On February 2,1978, the defendants filed a request for findings of fact and conclusions of law pursuant to Rule 52 TRCP. The chancellor’s findings of fact were filed on March 27,1978, and were incorporated in the Final Decree and Order of Judgment entered on April 3,1978. On April 28,1978, the defendants filed a Petition to Rehear or, in the Alternative, Motion for a New Trial. On June 12, 1978, the chancellor entered an Order Denying Petition to Rehear and Overruling Motion for a New Trial.

The defendants perfected their appeal to this court and assigned seven errors for our consideration. However, we will not address the assignments of error seriatum.

The plaintiff is a licensed life insurance salesman. The defendant, Allen C. Thompson, Jr., is engaged in the real estate mortgage banking business. The other defendant, Elizabeth B. Thompson, is the wife of Allen C. Thompson, Jr. The subject matter of this lawsuit was an agreement drawn by the defendants’ attorney at the request of Mr. Freeman and Mr. Thompson and dated November 10, 1971. The agreement stated that it was by and between Allen C. *235Thompson, Jr., and Dan P. Freeman although it was signed only by Mr. and Mrs. Thompson. It acknowledged an indebtedness to the plaintiff of $45,019.66, the first year’s premium on four million dollars of life insurance on the lives of the defendants, less the cash value of the policies. The agreement also stated that Freeman “may use the above sum as a down payment only on real estate sold by the party of the first part to the party of the second part.”

In August of 1970, Don W. Huey, a life insurance salesman, had a dinner party at the Rivermont in Memphis, Tennessee, for the purpose of entertaining prospective customers. At this time, the plaintiff was working with Mr. Huey in the sale of life insurance. One of the guests at this party was Mr. Thompson.

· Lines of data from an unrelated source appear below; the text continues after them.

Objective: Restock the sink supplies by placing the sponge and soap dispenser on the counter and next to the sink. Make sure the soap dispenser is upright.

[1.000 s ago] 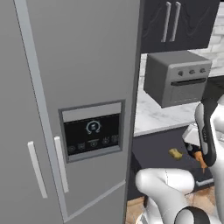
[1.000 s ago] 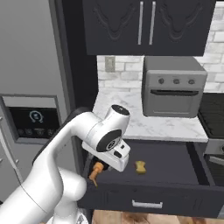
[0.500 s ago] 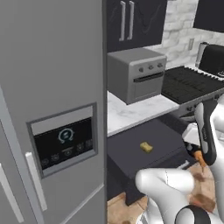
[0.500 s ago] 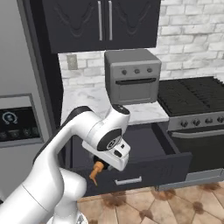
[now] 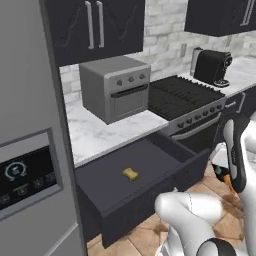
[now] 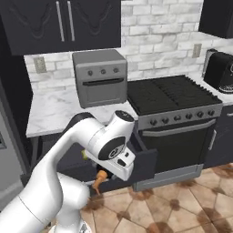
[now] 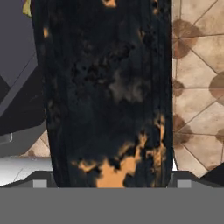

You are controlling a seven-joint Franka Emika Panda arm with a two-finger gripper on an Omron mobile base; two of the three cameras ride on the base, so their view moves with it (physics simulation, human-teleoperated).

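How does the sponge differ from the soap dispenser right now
The sponge is a small yellow block; the soap dispenser is orange and taller. The sponge lies loose on the floor of the open drawer; the soap dispenser is clamped in the hand, outside the drawer. Neither is on the counter.

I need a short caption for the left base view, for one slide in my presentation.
Yellow sponge lies in the open dark drawer below the marble counter with a toaster oven.

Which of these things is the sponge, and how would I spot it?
Find the grey toaster oven on the marble counter. Below the counter a dark drawer stands pulled open. The sponge is the small yellow block lying on its floor, the one bright thing in there.
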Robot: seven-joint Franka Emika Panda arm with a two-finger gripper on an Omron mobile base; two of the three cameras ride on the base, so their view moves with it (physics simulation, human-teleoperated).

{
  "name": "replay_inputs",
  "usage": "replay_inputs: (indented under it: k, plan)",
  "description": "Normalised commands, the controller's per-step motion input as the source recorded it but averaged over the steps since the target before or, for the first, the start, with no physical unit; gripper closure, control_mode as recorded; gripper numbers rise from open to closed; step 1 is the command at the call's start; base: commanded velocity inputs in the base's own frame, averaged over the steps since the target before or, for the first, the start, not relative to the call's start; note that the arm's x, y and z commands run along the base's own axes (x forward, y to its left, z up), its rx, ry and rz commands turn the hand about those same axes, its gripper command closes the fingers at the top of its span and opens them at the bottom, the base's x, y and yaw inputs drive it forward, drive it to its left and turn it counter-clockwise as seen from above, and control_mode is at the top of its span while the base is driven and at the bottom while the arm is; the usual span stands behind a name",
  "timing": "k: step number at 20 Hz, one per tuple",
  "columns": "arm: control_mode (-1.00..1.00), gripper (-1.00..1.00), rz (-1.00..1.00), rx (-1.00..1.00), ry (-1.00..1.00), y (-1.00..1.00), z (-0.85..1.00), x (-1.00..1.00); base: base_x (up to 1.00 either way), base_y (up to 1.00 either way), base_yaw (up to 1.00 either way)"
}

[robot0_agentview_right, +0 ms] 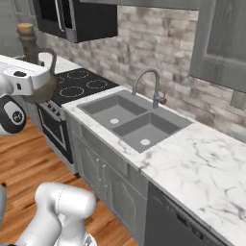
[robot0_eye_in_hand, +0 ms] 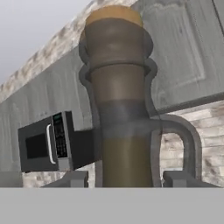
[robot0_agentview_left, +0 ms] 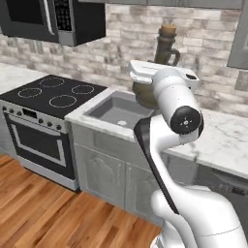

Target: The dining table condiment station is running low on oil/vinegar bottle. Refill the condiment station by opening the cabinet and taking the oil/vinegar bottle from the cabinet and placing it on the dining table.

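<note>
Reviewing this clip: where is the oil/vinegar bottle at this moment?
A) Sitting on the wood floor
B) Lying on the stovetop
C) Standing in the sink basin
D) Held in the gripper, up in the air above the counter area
D: the oil/vinegar bottle rises upright from between the tips of the gripper, and the left base view shows it carried above the sink.

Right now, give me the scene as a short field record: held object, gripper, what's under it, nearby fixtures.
held object: oil/vinegar bottle, dark olive glass, tan cork, upright
gripper: gripper shut on the bottle's lower body, one finger at each side
height: bottle carried in the air, clear of the counter
below and ahead: double sink with faucet
left of sink: stove, microwave above it
dining table: not in these views
</note>
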Motion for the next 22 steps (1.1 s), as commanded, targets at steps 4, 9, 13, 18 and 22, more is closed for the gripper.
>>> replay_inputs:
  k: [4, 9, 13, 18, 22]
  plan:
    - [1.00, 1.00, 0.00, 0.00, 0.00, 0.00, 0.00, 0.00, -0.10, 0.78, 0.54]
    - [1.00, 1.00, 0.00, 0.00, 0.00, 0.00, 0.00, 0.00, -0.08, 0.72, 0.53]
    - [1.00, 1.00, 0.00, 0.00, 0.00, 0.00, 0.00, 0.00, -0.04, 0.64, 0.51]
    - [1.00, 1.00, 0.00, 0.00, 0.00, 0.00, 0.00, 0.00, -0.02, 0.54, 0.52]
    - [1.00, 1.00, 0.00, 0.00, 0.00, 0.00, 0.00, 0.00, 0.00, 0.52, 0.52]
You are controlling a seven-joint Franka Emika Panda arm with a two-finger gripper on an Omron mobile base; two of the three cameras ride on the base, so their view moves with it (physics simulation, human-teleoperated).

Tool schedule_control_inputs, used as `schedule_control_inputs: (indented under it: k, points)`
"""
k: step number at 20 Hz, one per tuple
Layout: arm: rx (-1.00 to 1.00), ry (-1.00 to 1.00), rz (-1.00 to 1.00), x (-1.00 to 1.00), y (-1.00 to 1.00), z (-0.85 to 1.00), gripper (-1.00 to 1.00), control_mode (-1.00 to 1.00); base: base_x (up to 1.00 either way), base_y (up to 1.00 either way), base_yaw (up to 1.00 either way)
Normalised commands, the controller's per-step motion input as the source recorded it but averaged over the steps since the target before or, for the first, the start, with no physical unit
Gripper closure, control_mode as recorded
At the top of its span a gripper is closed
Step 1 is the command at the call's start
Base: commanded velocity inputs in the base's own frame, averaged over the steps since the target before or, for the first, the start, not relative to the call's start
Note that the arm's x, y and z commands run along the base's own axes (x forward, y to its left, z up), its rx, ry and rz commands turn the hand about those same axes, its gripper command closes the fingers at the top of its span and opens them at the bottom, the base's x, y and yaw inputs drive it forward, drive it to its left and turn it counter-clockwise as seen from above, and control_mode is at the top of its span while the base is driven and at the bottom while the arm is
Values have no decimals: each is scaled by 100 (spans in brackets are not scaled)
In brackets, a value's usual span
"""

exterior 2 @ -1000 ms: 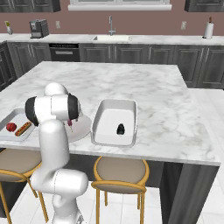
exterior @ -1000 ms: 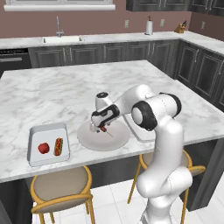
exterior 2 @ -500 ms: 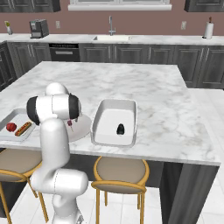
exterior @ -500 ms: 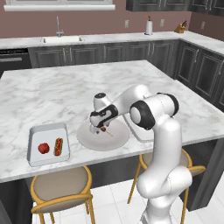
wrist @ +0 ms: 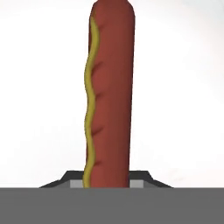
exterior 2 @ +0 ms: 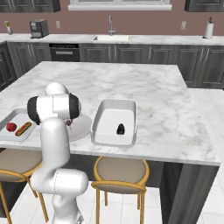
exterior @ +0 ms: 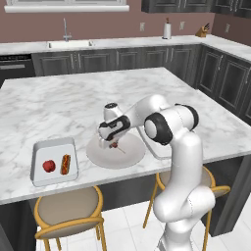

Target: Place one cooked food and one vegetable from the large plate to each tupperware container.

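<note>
A hot dog [wrist: 109, 92] with a mustard line lies on the large plate [exterior: 128, 158], and runs up the middle of the hand view. My gripper [exterior: 112, 143] is low over the plate, shut on the hot dog, with a finger tip [wrist: 75, 178] pressed against each side of it. The smaller tupperware container [exterior: 40, 151] at the left holds a red tomato [exterior: 48, 166] and another hot dog [exterior: 65, 164]. The larger tupperware container [exterior 2: 114, 111] stands right of the plate [exterior 2: 83, 127] and holds one small dark thing [exterior 2: 120, 129].
The counter's front edge runs just below the plate and the trays, with stools under it. My own arm [exterior 2: 54, 109] covers much of the plate in the right base view. Bare marble [exterior: 59, 105] stretches behind the plate.
The hand has sunk a little, straight down toward the plate, over the last second. The trays and their contents have not moved.
</note>
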Motion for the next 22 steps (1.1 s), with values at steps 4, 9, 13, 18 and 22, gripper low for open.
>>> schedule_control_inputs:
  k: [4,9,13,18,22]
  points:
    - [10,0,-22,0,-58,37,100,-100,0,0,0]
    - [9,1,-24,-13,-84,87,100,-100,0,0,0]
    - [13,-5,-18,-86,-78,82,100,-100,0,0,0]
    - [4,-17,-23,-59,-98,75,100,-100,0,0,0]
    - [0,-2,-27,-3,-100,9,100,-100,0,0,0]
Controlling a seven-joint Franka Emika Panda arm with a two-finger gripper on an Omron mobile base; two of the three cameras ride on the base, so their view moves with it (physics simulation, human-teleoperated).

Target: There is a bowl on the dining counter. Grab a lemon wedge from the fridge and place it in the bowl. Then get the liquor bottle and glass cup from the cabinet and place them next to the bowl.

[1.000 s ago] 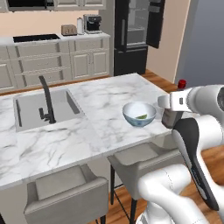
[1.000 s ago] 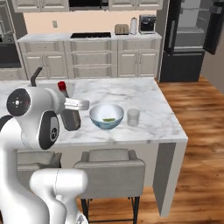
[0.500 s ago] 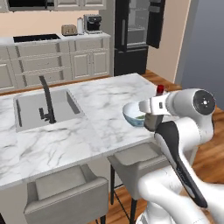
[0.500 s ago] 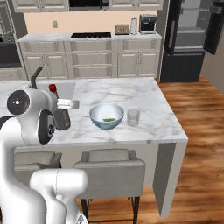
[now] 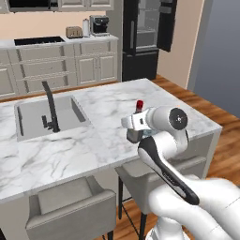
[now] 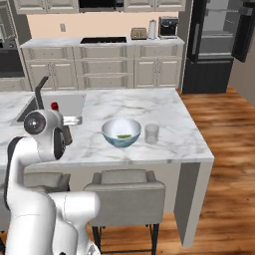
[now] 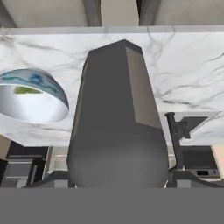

It is undisputed that it was Mr. Huey who put together a proposal for a life insurance package covering the defendants. The package provided for three million dollars in coverage on Mr. Thompson and one million dollars in coverage on Mrs. Thompson. These policies were to be issued by Phoenix Mutual Life Insurance Company.

Thompson’s business required a large borrowing power. This additional life insurance coverage assured the Thompsons’ estates of liquidity and was an added advantage when securing bank loans. Mr. Huey and the plaintiff knew that the Thompsons did not have the cash to pay for the first year’s premiums. A scheme was worked out whereby Mr. Thompson sent his checks to Phoenix Mutual Life Insurance Company for the payment of the minimum first year premium. He was then, in turn, reimbursed for these sums by checks from the plaintiff and from Huey’s attorney.

The plaintiff and Mr. Huey wanted to have the plaintiff appointed as the District Manager of Phoenix Mutual Life Insurance Company in Memphis. Due to the large amount of life insurance business generated in late 1970, the plaintiff did obtain this position with that company. He was paid an annual salary of $15,000.00 and was provided with an office and a secretary as district manager.

The plaintiff alleged that the defendants owe him $45,019.66 as the first year premium on this life insurance. Huey testified that the agreement of November 10, 1971, was entered into simply to get around the anti-rebate statute of the State of Tennessee and that there was never an intention by any of the parties that this sum of money would be paid to Freeman. Mr. Thompson testified that any property that he would have offered to the plaintiff would have been at an increased price to cover the $45,019.66 thereby assuring that Thompson would not be paying the plaintiff this sum of money.

Huey testified that it was up to him as to what part of the premiums earned on this insurance package would be given to the plaintiff. Huey received a boat from Mr. Thompson worth five or six thousand dollars, and he considered this payment in full for his part of the insurance premiums. Huey testified that the plaintiff actually received several thousand dollars of commission on this sale. The volume of 15 million in insurance written during this period by Huey and the plaintiff, including the four million written for the defendants, gave the plaintiff the added benefit of being appointed the district manager of Phoenix Mutual Life Insurance Company.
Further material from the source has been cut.